I wonder what people think of Mazda's comments . . . The research Kunz cited mentioned a 95 kilowatt-hour battery pack. In comparison, Mazda's cutesy
MX-30 electric car sports a 35-kWh battery pack."
https://www.cnet.com/roadshow/news/mazda-electric-cars-batteries-range-mx-30/
From the article:
- "With 35 kWh, the MX-30 should go 130 miles." - My 18.6 kWh, BMW i3-REx achieves an EPA rated 72 miles. Double both and you get 37.2 kWh and 144 miles, which makes the Mazda seem like my 2014 BMW i3-REx.
As a backup for our Standard Range Plus Model 3, the smallest one, the BMW i3-REx works. Replacement cost with another used, BMW i3-REx is in the $18-22k range. If I were to replace the BMW with a new car, I would go with a +300 mile, Long Range Model 3 or perhaps a Model Y. If another Tesla were forbidden, a Hyundai Kona (50 kW) or Ioniq (100 kW) might work but fast DC charging using Electrify America and EVgo, would be slow, expensive, unreliable, and in Dixie, unobtanium.
I am not a CO{2} puppet and remain
very suspicious of claims about CO{2} from battery manufacturing. There are multiple LiON chemistries and manufacturers but these are never identified in the lay reports. The last 'paper' I read was a 2012 Swedish paper that made claims not backed by data observations. We can use a 'rule of thumb' that the CO{2} generated is proportional to the cost per kWh since it takes energy to make any LiON battery:
So doing 'back of the envelope' math, 176 / 707 ~= 25% of the 2012 CO{2} per kWh. Yet too often we see bald-faced claims, not backed by a credible study, that batteries generate a large amount of CO{2}. There is another basis of estimate (BOE).
If we take $176 per kWh and split the energy cost with materials and labor, we come up with ~$80 of energy cost per kWh. Then using recent
USA energy sources:
- 35.2% - Natural gas (117 lbs/million BTU) ($14.71/million BTU)
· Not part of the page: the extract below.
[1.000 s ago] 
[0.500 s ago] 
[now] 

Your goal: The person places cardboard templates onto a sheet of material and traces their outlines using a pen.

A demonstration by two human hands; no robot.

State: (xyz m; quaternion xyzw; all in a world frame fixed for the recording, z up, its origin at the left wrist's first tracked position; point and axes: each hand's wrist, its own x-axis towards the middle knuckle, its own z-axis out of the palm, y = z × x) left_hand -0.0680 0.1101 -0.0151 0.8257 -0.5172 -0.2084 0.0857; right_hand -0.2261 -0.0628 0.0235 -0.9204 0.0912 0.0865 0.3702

- 27.5% - Coal (205 lbs/million BTU) ($10.18/million BTU)
- 19.4% - Nuclear (0 lbs/BTU) ($10.18/million BTU*)
- 16.9% - Renewables (0 lbs/BTU) ($10.18/million BTU*)
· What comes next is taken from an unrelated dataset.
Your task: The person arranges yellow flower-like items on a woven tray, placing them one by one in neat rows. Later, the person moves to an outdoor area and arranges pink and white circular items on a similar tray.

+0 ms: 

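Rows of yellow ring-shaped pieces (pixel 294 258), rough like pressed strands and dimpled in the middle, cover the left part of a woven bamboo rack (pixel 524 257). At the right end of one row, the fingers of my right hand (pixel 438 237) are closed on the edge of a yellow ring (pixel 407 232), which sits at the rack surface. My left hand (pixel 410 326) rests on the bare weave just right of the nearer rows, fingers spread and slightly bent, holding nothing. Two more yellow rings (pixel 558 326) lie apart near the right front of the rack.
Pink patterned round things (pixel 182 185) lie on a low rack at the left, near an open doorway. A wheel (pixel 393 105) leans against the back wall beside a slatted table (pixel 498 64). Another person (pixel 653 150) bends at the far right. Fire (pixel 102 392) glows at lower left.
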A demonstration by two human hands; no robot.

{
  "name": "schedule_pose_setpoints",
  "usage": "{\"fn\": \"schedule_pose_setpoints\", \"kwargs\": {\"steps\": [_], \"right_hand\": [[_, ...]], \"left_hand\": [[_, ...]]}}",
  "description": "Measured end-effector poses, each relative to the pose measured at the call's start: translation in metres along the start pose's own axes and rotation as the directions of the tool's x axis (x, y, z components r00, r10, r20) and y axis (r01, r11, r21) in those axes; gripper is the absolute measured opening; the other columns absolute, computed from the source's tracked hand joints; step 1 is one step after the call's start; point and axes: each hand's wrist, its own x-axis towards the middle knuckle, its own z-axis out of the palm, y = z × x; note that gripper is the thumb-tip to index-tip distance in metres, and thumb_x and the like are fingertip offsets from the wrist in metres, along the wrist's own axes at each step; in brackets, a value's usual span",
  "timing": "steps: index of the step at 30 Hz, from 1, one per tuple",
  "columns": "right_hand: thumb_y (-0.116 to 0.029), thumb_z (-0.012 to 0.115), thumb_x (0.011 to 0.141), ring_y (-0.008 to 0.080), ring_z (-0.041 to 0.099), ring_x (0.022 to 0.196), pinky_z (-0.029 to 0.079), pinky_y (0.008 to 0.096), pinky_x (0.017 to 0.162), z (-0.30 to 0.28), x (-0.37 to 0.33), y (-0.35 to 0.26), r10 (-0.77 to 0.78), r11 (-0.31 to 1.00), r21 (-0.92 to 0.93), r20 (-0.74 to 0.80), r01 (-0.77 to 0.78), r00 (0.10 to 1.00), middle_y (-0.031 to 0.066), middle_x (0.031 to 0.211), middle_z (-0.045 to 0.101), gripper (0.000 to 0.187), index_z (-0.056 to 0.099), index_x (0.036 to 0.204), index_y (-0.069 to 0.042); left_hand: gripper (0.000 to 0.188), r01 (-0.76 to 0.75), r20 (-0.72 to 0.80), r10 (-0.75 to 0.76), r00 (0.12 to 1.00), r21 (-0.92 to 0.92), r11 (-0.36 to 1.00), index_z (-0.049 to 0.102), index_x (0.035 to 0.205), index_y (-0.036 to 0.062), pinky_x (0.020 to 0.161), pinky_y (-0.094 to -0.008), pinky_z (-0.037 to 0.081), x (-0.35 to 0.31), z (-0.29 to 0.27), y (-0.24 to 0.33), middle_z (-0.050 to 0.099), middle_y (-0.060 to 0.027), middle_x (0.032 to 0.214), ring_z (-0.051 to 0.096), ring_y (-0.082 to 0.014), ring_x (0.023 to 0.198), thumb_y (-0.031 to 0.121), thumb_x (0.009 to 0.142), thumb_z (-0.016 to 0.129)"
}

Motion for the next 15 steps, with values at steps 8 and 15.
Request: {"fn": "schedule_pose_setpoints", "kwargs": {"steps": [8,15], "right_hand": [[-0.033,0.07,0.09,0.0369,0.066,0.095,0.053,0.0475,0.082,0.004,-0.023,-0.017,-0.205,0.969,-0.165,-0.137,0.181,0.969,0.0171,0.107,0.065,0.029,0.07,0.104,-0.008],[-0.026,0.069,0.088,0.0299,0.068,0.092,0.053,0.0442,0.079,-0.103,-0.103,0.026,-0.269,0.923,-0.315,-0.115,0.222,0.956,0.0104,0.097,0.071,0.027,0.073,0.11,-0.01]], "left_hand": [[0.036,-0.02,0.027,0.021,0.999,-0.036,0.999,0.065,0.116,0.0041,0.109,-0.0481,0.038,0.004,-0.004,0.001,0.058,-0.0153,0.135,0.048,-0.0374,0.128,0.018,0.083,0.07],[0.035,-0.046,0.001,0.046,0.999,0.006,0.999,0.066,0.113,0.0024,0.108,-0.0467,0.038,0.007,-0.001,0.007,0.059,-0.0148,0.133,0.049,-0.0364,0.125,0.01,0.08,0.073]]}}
(*) I'm using coal cost, the minimum to guesstimate of these costs.
Given the USA average commercial rate of $0.11 per kWh, we can now estimate how much CO{2} comes from $80:
- $80 / $0.11 ~= 727 kWh
- 35.2% * 727 ~= 256 kWh natural gas * 3412 ~= 873,500 BTU
- 27.5% * 727 ~= 200 kWh coal * 3412 ~= 682,400 BTU
For estimation, thermal power plants are roughly 33% efficient (low efficiency case):
- 873,500 / 33% ~= 2,646,970 BTU -> 310 lbs CO{2}
- 682,400 / 33% ~= 2,067,879 BTU -> 424 lbs CO{2}
- ~734 lbs CO{2} per battery kWh
So let's have more 'back of the envelope' fun:
- 19.6 lbs CO{2} per gallon of gas -> 37.4 gallons of gas per battery kWh
- 22.38 lbs CO{2} per gallon of diesel -> 32.75 gallons of diesel per battery kWh
There are enough ***-umptions to take more than a pallet of toilet paper to clean up. But this was never intended as a definitive study but to bring things into perspective. On day zero, an EV will start with a CO{2} load equivalent to 32-38 gallons of diesel or gasoline. Typical Tesla batteries come in these sizes:
- ~50 kWh (mine) -> 1,638-1,870 diesel-gas gallons
- ~75 kWh (larger Model 3) -> 2,457-2,805 diesel-gas gallons
- ~100 kWh (Model S/X) -> 3,275-3,740 diesel-gas gallons
But this initial load is incorporated in the purchase cost. As an operator, my CO{2} cost is ~1/3d to 1/4th the cost per mile. Others have done more detailed modeling:
As an owner:
- Full power at lights - I reach the speed limit first.
- Very low noise, no oil changes, no brake pads, no exhaust
- 1/3d to 1/4th the cost per mile that I pay
- I don't care about manufacturing CO{2}
Bob Wilson
ps. Tesla battery costs are reported less than $100/kWh or 100 / 176 ~= 57% lower. Woot Woot!